男子バレーボールの石川祐希選手には、「ターニングポイント」と語る2つの試合がある。それぞれどんな学びを得たのか。石川選手の自叙伝『頂を目指して』(徳間書店)より、一部を抜粋・再編集して紹介する――。
バレーボール男子準々決勝・イタリア―日本。イタリアに敗れ、悔しそうな表情の石川祐希=2024年8月5日、フランス・パリ
写真=時事通信フォト
バレーボール男子準々決勝・イタリア―日本。イタリアに敗れ、悔しそうな表情の石川祐希=2024年8月5日、フランス・パリ

ベスト8を目指して戦った東京五輪

2021年7月24日。無観客の中で僕たちは東京オリンピックの初戦、ベネズエラ戦を迎えた。

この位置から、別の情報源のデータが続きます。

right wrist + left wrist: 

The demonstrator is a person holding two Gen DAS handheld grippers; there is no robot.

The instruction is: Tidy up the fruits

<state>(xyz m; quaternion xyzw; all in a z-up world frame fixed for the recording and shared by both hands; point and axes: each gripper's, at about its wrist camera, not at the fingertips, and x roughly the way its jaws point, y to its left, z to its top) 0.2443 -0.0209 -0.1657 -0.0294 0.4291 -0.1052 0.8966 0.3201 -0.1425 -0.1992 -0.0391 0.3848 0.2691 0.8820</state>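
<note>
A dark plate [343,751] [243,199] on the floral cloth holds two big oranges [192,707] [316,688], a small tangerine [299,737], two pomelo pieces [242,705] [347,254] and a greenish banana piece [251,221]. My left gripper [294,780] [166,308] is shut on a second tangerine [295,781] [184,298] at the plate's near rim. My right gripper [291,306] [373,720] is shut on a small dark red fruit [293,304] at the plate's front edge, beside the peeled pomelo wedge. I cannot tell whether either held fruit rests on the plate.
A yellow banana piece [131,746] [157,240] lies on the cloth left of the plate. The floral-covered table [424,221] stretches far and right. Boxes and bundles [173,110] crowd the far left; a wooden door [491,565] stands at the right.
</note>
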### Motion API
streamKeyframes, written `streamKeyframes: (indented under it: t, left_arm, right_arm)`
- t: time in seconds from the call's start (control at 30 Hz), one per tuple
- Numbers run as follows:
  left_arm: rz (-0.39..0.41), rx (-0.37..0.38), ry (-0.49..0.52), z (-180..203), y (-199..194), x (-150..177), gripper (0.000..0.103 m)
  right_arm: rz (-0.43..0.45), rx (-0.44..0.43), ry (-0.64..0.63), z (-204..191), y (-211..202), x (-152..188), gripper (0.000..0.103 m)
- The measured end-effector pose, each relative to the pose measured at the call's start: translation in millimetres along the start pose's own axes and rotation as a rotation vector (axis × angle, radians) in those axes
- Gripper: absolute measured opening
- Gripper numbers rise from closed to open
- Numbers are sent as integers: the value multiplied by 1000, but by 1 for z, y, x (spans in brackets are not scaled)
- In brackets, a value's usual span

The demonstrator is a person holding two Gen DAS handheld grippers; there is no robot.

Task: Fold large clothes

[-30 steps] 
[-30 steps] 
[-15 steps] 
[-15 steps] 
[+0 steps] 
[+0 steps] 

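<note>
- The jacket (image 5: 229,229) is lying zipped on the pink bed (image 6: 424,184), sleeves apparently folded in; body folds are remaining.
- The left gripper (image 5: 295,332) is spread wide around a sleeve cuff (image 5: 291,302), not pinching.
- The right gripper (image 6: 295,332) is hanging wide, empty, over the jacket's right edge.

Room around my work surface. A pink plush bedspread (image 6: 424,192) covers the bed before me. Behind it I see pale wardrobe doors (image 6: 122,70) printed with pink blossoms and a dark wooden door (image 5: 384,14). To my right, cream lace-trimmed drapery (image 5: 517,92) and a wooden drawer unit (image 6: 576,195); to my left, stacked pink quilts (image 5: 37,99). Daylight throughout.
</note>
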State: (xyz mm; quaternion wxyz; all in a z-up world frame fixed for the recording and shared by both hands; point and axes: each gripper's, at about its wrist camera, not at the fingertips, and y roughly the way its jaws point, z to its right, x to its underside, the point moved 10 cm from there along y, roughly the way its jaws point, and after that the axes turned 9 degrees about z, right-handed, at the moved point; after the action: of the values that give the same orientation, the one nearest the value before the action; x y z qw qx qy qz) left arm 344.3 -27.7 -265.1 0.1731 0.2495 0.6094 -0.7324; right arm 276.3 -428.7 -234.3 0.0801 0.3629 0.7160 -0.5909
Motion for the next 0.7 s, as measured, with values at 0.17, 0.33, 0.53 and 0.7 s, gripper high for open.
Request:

グループリーグは6チームずつ2組に分かれ、それぞれの上位4チームが決勝トーナメントへ進出する。

ベスト8を目標に掲げる僕たちにとっては、すべての試合が大切だ。だが、その中にも何が何でも絶対に勝たなければならないという試合があった。

それがグループリーグ最終戦のイラン戦だった。

とはいえ、まずは緊張をともなう初戦に勝つことができるかが重要だ。

たしかに、このチームでオリンピック経験者は清水邦広選手だけだったけれど、みんなやるべきことをやってきたという自信に満ち溢れ、不安を抱くことはまったくといってもいいほどなかった。

ベネズエラ戦では、最後の得点を、途中出場した藤井直伸選手と李博選手のBクイックで決めて3対0のストレート勝ち。

幸先よく1勝目を手にした僕たちは、次のカナダにも勝利した。

続くイタリア、ポーランドには負けたけれど、日本、イランともに2勝2敗で迎えた最終戦。最初の想定どおり、僕たちにとって最大の関門を迎えた。

1セット目の序盤から両チームは激しくぶつかり合った。互いの長所を出し合い、サーブで攻め、渾身のスパイクを放ち、ブロック、レシーブで応戦する。

1対2とイランに先行されながらも第4セットを日本が取り返し、15点先取の最終セットを迎えた。

日本のサーブから始まる第5セット、最初にサーブ順が回ってくるのが僕だった。考えていたことは1つだった。

「攻めるしかない」

トスの高さ、ヒットのタイミング、すべて完璧に近いかたちで放ったサーブは、2本続けてサービスエースになった。

絶好のかたちで始まった最終セットを、最後は西田選手のスパイクで15対13で競り勝ち、フルセットで勝利した日本が準々決勝、ベスト8進出を決めた。

イラン戦はまぎれもなくグループリーグで最高のパフォーマンスを発揮した試合だった。

イランの主将はシエナでもともにプレーをしたサイード・マルーフだった。

試合中は冷静に表情を崩すことがないマルーフが、日本戦で敗れたあとには泣いていた。決して大げさではなく、オリンピックは本当に、人生をかけた戦いだった。